In this PR, I propose implementing a lightweight framework to write a migration that we can use most of the time. This framework will consider meta aspects of migration such as scheduling, re-entring, pausing, resuming, etc. We, anyway, need to work on making migrations more robust as part of the Custom order tables project, so it’s a good time to make it re-usable as we implement it.

We can create two classes – BatchProcessingController andBatchProcessor, where:

BatchProcessor will be an abstract class that will provide a framework for implementing details specific to migration. Such as methods to process batches. All the meta details like starting the process, error handling, updating progress status, etc., will be already implemented.
BatchProcessingController class will take care of running the migration as needed, starting again if it gets stuck, scheduling in the action scheduler queue, etc. This also implements a periodic check for all pending migration and schedules action for error’ed migrations as well.

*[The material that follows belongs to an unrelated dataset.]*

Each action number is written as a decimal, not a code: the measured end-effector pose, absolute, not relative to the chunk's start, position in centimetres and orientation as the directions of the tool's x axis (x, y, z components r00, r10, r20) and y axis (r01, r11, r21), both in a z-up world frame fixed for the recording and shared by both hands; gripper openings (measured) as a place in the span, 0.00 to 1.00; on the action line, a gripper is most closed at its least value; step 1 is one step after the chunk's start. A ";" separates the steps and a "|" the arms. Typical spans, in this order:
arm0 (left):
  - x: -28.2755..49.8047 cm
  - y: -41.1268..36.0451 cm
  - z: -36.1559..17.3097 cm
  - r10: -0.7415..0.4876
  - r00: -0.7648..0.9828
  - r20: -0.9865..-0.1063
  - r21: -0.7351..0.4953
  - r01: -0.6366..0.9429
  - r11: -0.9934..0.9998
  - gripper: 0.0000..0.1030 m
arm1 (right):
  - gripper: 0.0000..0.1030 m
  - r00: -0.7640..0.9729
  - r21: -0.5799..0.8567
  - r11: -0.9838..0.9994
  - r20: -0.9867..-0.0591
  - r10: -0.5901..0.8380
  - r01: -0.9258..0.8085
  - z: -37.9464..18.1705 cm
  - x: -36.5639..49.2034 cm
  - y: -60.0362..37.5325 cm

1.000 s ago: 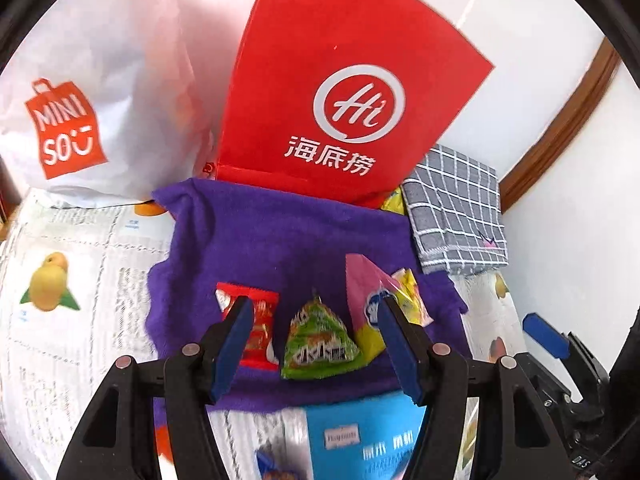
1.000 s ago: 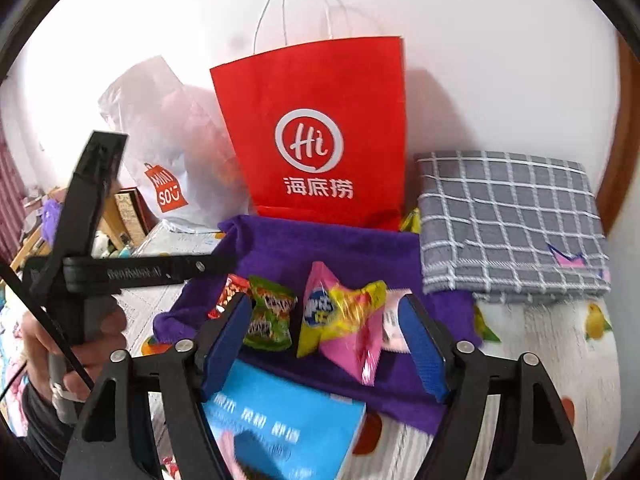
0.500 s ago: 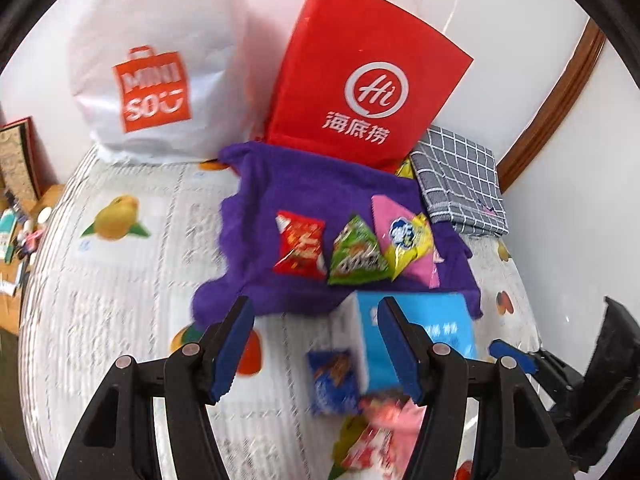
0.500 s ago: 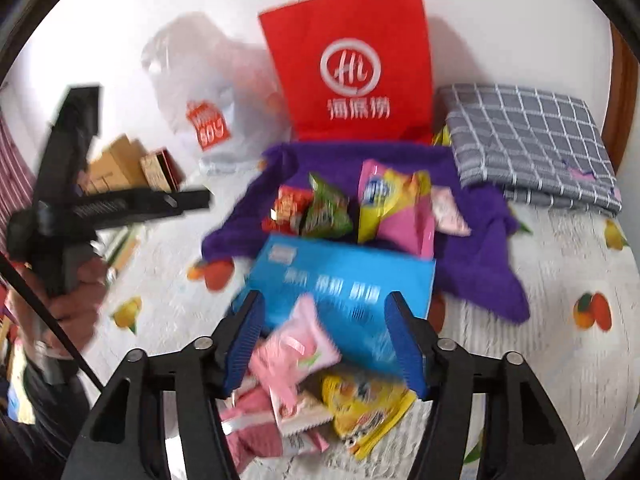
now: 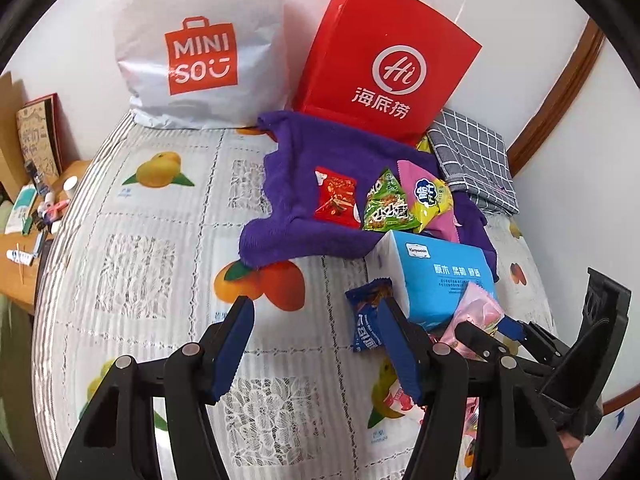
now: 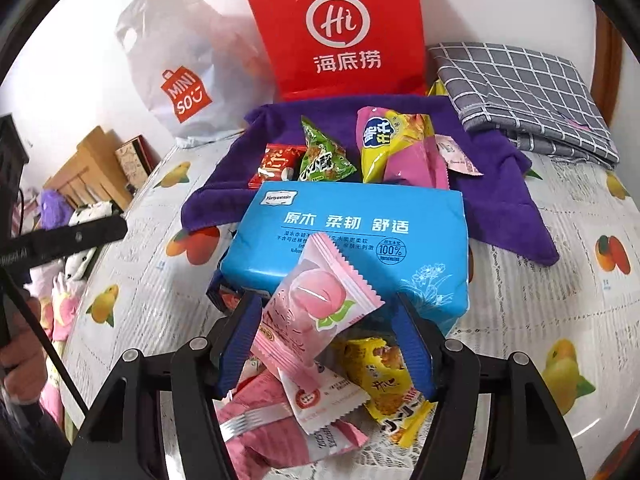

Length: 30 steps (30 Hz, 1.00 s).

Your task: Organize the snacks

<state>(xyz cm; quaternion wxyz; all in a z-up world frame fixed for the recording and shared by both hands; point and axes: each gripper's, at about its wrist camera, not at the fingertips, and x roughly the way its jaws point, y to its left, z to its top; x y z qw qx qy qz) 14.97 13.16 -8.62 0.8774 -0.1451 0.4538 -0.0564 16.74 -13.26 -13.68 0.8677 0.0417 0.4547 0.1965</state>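
On the purple towel [image 5: 288,152] lie a red packet [image 5: 336,196], a green triangular packet [image 5: 386,204] and a yellow-and-pink packet [image 5: 430,196]. In front of it stands a blue tissue pack [image 6: 360,232]. A pile of snacks sits before the pack: a pink peach packet [image 6: 320,296], a yellow packet [image 6: 384,376] and more pink ones. My right gripper [image 6: 328,304] is open around the peach packet, which leans on the pack; the pads flank it without clearly pressing. My left gripper [image 5: 316,312] is open over the tablecloth with nothing between its fingers. A dark blue packet [image 5: 366,320] lies by its right finger.
A red paper bag [image 5: 384,60] and a white shopping bag [image 5: 200,40] stand against the back wall. A folded grey checked cloth [image 5: 472,156] lies at the back right. A cluttered wooden desk [image 5: 36,208] borders the left edge. A hand [image 6: 20,352] holds the left gripper.
Both grippers have drawn back from the purple towel toward the near edge. The tissue pack and snack pile have come into view. The right gripper sank until the peach packet stood between its fingers.
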 end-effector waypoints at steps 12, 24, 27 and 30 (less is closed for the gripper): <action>14.7 10.3 -9.2 -0.238 0.563 -0.791 -0.285 0.005 0.959 0.60 | 0.21 0.518 0.325 0.883 -0.719 0.463 -0.338 -11.8 16.3 -14.2; 16.9 6.7 -12.4 -0.256 0.507 -0.823 -0.269 0.049 0.962 0.60 | 0.21 0.621 0.350 0.899 -0.652 0.435 -0.262 -9.4 14.1 -21.5; 17.6 6.0 -13.2 -0.241 0.497 -0.834 -0.242 0.063 0.968 0.60 | 0.21 0.616 0.340 0.908 -0.669 0.416 -0.245 -10.1 13.8 -23.2; 18.1 5.5 -13.8 -0.260 0.480 -0.838 -0.253 0.080 0.964 0.60 | 0.21 0.610 0.317 0.920 -0.689 0.391 -0.232 -11.1 13.5 -24.1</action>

In other words, we divide actual migration logic and logic for scheduling migration into two separate concerns. While the actual migration logic changes on case to case basis, the logic for scheduling the migrations can remain the same.

This PR also modifies custom order table migrations to use this common framework.

Closes #32922 .

How to test the changes in this Pull Request:

The easiest way to test is to run the COT migration from the interface -

Go to WooCommerce > Status > Tools and delete and recreate custom order tables.
Go to WooCommerce > Settings > Advanced > Custom Data Stores and start the migration process.
Verify that migration starts and completes as expected.

Other information:

Have you added an explanation of what your changes do and why you'd like us to include them?
Have you written new tests for your changes, as applicable?
Have you successfully run tests with your changes locally?
Have you created a changelog file for each project being changed, ie pnpm nx changelog <project>?

FOR PR REVIEWER ONLY:

I have reviewed that everything is sanitized/escaped appropriately for any SQL or XSS injection possibilities. I made sure Linting is not ignored or disabled.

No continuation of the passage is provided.